◆ Your task ◆
A word-for-word restatement of the listing is the only acceptable answer.

◆ Data block ◆
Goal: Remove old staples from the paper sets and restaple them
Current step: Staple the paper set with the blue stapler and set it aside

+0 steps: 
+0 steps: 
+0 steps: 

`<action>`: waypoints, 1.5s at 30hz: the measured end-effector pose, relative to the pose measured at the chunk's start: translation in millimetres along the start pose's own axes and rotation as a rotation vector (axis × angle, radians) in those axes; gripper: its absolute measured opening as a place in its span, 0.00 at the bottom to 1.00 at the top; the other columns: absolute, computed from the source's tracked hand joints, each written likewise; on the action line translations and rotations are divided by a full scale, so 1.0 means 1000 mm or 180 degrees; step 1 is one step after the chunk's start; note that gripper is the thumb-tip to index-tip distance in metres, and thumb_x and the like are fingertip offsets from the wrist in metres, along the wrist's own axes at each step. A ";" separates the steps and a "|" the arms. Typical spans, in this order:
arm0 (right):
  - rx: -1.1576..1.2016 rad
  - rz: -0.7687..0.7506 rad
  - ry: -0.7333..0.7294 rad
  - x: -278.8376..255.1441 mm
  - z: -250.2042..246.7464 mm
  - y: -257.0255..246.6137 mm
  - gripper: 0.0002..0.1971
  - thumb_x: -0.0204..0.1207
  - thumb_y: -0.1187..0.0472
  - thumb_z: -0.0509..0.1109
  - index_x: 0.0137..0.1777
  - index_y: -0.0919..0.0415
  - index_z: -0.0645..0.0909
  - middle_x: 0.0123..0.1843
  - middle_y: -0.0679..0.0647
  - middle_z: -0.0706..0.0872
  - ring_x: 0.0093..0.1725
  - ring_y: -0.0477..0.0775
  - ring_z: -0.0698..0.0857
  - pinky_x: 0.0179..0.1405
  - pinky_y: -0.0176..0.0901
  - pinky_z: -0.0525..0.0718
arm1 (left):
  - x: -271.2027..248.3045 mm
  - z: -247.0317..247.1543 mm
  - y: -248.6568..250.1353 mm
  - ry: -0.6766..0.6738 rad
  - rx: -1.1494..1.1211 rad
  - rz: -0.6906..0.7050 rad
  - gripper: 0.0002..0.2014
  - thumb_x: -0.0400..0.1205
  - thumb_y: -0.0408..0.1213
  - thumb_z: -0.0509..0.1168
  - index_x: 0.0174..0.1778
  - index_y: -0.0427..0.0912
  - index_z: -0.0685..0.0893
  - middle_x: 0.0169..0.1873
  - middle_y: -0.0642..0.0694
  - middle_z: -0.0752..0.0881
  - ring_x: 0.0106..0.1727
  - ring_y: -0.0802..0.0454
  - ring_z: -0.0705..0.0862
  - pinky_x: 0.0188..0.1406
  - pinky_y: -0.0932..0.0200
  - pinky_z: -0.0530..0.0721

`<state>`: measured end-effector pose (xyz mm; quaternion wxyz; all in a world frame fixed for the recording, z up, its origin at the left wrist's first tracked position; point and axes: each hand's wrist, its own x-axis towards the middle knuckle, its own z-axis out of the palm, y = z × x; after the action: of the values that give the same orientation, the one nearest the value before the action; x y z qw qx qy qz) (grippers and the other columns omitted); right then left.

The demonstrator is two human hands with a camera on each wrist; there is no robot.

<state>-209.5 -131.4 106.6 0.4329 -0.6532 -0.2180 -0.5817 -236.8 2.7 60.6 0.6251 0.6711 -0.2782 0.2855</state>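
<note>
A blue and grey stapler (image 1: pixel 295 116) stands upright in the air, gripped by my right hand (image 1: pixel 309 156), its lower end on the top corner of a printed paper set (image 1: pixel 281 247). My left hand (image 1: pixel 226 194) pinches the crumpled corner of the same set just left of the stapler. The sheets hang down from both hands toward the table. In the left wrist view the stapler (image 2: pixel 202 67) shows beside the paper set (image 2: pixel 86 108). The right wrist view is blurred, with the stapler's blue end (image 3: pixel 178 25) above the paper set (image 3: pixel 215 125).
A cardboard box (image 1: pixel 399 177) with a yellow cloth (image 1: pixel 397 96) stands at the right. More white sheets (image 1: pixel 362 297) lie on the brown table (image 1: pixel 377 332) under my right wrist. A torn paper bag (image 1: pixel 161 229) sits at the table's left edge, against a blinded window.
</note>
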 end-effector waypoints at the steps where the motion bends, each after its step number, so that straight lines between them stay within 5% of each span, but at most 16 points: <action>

◆ Answer space ◆
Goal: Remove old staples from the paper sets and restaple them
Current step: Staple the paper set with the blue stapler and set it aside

+0 steps: 
+0 steps: 
+0 steps: 

`<action>`: waypoints, 1.5s at 30hz: the measured end-effector pose, relative to the pose measured at the chunk's start: translation in millimetres along the start pose's own axes and rotation as a rotation vector (axis × angle, radians) in those axes; gripper: its absolute measured opening as a place in its span, 0.00 at the bottom to 1.00 at the top; the other columns: absolute, computed from the source's tracked hand joints, each written likewise; on the action line translations and rotations are divided by a full scale, so 1.0 means 1000 mm or 180 degrees; step 1 is one step after the chunk's start; note that gripper is the thumb-tip to index-tip distance in metres, and thumb_x and the like are fingertip offsets from the wrist in metres, along the wrist's own axes at each step. A ";" separates the steps and a "|" the arms. Typical spans, in this order:
arm0 (right):
  - rx: -1.1576..1.2016 rad
  - rz: -0.7687..0.7506 rad
  - ry: -0.7333..0.7294 rad
  - x: -278.8376..255.1441 mm
  - z: -250.2042..246.7464 mm
  - y: -257.0255..246.6137 mm
  - gripper: 0.0002..0.1971
  - thumb_x: -0.0204..0.1207
  - thumb_y: -0.1187..0.0472
  - thumb_z: -0.0509..0.1109
  - index_x: 0.0137..0.1777
  - index_y: -0.0919..0.0415
  - index_z: -0.0645..0.0909
  - middle_x: 0.0123..0.1843
  - middle_y: -0.0679..0.0647
  - middle_z: -0.0706..0.0872
  - ring_x: 0.0093..0.1725
  - ring_y: -0.0477..0.0775
  - ring_z: -0.0698..0.0857
  - pinky_x: 0.0179..0.1405
  - pinky_y: -0.0176..0.0901
  - pinky_z: -0.0525..0.0718
arm1 (left):
  - x: -271.2027..248.3045 mm
  - z: -247.0317..247.1543 mm
  - y: -248.6568..250.1353 mm
  - ry: -0.6766..0.6738 rad
  - rx: -1.1494..1.1211 rad
  - rz: -0.6906..0.7050 rad
  - gripper: 0.0002..0.2014
  - thumb_x: -0.0400..0.1205
  - thumb_y: -0.0408..0.1213
  - thumb_z: -0.0509..0.1168
  - index_x: 0.0174..0.1778
  - index_y: -0.0427..0.0912
  - index_z: -0.0685..0.0893
  - middle_x: 0.0169..0.1873
  - middle_y: -0.0642..0.0694
  - middle_z: -0.0752..0.0881
  - ring_x: 0.0106..0.1727
  - ring_y: -0.0802..0.0454
  - ring_z: -0.0705..0.0862
  - pinky_x: 0.0188..0.1406
  - pinky_y: -0.0932..0.0200
  - pinky_z: -0.0530..0.0721

`<state>`: measured end-effector pose (xyz mm; quaternion wxyz; all in a world frame fixed for the recording, z up, its origin at the left wrist's first tracked position; point and axes: each hand's wrist, its own x-axis towards the middle knuckle, its own z-axis out of the palm, y = z × x; after the action: of the values that give the same orientation, the one nearest the value before the action; x y z qw qx qy qz) (grippers and the other columns omitted); right then left.

The demonstrator is two human hands with a camera on each wrist; there is no robot.

<state>-209.5 -131.4 106.6 0.4329 -0.6532 -0.2180 -0.5817 -236.8 2.7 60.6 0.6251 0.6711 -0.2782 0.2855</state>
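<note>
A blue and grey stapler (image 1: pixel 295 116) stands upright in the air, gripped by my right hand (image 1: pixel 309 156), its lower end on the top corner of a printed paper set (image 1: pixel 281 247). My left hand (image 1: pixel 226 194) pinches the crumpled corner of the same set just left of the stapler. The sheets hang down from both hands toward the table. In the left wrist view the stapler (image 2: pixel 202 67) shows beside the paper set (image 2: pixel 86 108). The right wrist view is blurred, with the stapler's blue end (image 3: pixel 178 25) above the paper set (image 3: pixel 215 125).
A cardboard box (image 1: pixel 399 177) with a yellow cloth (image 1: pixel 397 96) stands at the right. More white sheets (image 1: pixel 362 297) lie on the brown table (image 1: pixel 377 332) under my right wrist. A torn paper bag (image 1: pixel 161 229) sits at the table's left edge, against a blinded window.
</note>
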 end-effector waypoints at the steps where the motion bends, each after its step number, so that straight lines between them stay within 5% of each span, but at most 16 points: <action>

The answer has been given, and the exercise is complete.